=== WORK ITEM ===
Between the line containing "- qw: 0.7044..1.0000" and the line containing "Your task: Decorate" lies a run of lines; give that run again exactly, with both of those lines, and nothing else from the entries below.

====

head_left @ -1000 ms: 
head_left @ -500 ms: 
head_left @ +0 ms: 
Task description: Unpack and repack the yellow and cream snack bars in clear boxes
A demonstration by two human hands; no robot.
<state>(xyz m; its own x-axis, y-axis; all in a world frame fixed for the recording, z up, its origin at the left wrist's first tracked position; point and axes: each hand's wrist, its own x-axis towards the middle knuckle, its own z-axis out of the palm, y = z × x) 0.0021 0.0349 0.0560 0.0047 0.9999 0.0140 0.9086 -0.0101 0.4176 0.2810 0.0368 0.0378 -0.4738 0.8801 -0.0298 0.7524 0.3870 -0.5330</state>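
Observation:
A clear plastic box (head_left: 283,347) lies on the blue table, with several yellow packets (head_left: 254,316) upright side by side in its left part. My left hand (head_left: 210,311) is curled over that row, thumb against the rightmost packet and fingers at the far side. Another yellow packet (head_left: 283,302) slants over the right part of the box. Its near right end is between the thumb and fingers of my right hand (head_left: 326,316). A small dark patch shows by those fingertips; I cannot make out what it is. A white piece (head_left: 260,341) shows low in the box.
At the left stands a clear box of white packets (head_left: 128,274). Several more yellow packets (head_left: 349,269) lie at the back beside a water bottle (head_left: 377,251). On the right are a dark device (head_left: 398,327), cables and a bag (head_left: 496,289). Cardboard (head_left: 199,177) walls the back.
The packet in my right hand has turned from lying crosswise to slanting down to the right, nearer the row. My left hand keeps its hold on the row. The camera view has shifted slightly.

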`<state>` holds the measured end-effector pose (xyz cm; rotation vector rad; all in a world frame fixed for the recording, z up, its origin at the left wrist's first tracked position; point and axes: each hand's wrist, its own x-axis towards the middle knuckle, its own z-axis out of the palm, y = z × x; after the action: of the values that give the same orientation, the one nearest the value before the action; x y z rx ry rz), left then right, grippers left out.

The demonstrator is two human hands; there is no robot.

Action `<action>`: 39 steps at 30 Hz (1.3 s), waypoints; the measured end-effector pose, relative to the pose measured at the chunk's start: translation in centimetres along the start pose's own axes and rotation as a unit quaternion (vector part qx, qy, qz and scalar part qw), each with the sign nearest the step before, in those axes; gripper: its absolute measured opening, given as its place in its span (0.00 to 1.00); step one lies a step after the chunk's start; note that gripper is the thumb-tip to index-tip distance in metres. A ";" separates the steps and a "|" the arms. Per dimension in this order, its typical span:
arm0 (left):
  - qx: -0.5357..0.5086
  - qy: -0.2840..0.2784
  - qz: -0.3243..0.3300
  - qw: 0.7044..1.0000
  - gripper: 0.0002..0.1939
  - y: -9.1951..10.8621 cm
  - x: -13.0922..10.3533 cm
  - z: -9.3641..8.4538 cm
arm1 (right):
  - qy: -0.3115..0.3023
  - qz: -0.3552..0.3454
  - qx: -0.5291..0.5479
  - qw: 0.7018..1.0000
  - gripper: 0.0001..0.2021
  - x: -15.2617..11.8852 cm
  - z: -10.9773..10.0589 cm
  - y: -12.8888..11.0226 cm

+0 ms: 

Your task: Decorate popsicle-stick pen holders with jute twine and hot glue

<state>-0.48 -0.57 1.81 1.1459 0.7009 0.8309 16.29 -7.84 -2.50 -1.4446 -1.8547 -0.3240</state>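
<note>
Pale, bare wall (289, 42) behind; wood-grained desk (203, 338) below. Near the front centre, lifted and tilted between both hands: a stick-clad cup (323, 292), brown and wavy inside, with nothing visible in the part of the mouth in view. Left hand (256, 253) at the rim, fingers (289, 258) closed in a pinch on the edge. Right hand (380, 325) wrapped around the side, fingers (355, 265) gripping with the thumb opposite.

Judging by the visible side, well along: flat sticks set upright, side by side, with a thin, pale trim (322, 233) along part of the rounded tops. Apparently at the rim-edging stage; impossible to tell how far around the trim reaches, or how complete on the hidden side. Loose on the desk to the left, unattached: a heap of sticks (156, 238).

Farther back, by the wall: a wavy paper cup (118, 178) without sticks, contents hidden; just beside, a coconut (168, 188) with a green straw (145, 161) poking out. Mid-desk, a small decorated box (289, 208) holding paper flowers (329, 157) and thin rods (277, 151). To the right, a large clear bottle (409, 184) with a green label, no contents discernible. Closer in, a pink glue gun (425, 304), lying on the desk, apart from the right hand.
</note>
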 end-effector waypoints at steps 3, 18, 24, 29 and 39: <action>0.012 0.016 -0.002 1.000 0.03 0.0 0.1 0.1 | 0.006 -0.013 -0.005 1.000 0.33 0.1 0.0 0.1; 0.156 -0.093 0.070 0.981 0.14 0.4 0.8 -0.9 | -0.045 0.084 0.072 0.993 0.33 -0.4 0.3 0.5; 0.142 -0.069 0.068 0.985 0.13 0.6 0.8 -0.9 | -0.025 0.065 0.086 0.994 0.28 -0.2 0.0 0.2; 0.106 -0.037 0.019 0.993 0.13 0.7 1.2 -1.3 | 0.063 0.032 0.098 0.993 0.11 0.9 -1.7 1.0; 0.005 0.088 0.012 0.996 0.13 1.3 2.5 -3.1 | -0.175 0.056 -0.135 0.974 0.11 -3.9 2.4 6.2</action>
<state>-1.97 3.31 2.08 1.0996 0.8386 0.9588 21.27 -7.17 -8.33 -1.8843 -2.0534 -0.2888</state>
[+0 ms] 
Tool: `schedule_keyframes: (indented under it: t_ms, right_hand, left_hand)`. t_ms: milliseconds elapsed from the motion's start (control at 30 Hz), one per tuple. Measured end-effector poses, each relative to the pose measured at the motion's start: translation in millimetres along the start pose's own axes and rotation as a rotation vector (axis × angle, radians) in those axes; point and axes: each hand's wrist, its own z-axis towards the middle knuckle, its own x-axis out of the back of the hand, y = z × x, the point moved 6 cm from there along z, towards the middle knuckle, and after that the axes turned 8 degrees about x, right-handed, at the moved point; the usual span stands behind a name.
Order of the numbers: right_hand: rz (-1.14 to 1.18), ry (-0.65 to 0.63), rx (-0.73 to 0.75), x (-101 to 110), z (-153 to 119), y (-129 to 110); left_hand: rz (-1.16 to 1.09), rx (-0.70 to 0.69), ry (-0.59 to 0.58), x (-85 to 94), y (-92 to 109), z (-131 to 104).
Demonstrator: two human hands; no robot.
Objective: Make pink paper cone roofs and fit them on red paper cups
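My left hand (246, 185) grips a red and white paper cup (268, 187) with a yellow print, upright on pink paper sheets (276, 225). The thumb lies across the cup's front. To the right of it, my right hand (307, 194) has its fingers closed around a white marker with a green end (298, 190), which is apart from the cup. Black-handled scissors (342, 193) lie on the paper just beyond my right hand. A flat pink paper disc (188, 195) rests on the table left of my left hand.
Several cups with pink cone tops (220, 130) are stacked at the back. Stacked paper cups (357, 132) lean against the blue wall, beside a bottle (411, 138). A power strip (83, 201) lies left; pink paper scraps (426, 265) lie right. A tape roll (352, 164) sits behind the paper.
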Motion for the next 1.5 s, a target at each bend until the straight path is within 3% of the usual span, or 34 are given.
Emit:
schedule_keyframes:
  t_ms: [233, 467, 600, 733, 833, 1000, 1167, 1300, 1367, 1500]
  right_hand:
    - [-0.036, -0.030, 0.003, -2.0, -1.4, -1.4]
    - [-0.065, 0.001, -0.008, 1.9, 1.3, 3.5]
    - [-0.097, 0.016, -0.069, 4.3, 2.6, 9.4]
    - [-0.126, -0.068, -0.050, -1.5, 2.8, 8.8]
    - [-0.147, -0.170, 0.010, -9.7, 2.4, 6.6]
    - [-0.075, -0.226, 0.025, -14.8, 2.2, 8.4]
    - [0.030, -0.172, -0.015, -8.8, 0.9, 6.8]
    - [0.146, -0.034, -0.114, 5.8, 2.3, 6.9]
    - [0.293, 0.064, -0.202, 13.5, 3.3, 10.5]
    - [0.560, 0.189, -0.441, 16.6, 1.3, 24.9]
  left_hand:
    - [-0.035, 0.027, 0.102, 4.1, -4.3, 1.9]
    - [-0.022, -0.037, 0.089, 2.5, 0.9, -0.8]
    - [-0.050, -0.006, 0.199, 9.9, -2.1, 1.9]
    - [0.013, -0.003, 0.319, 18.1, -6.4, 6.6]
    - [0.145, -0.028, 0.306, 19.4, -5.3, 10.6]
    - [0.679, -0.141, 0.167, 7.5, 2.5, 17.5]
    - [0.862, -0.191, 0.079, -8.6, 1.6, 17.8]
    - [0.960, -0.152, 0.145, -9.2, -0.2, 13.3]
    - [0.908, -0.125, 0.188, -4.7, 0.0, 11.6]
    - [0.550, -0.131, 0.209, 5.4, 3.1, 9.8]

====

=== EXERCISE SOLUTION ===
  - qw: 0.7044..1.0000
  - gripper: 0.0002..0.1939
  - y: -9.1951..10.8621 cm
  - x: -13.0922..10.3533 cm
  - z: -9.3641..8.4538 cm
arm1 (right):
  - qy: -0.3115..0.3023
  - qz: -0.3552..0.3454
  - qx: -0.5291..0.5479
  - qw: 0.7018..1.0000
  - gripper: 0.0001..0.2021
  - x: -15.2617..11.8852 cm
  - z: -10.9773..10.0589 cm
  - y: -12.8888..11.0226 cm

+0 ms: 

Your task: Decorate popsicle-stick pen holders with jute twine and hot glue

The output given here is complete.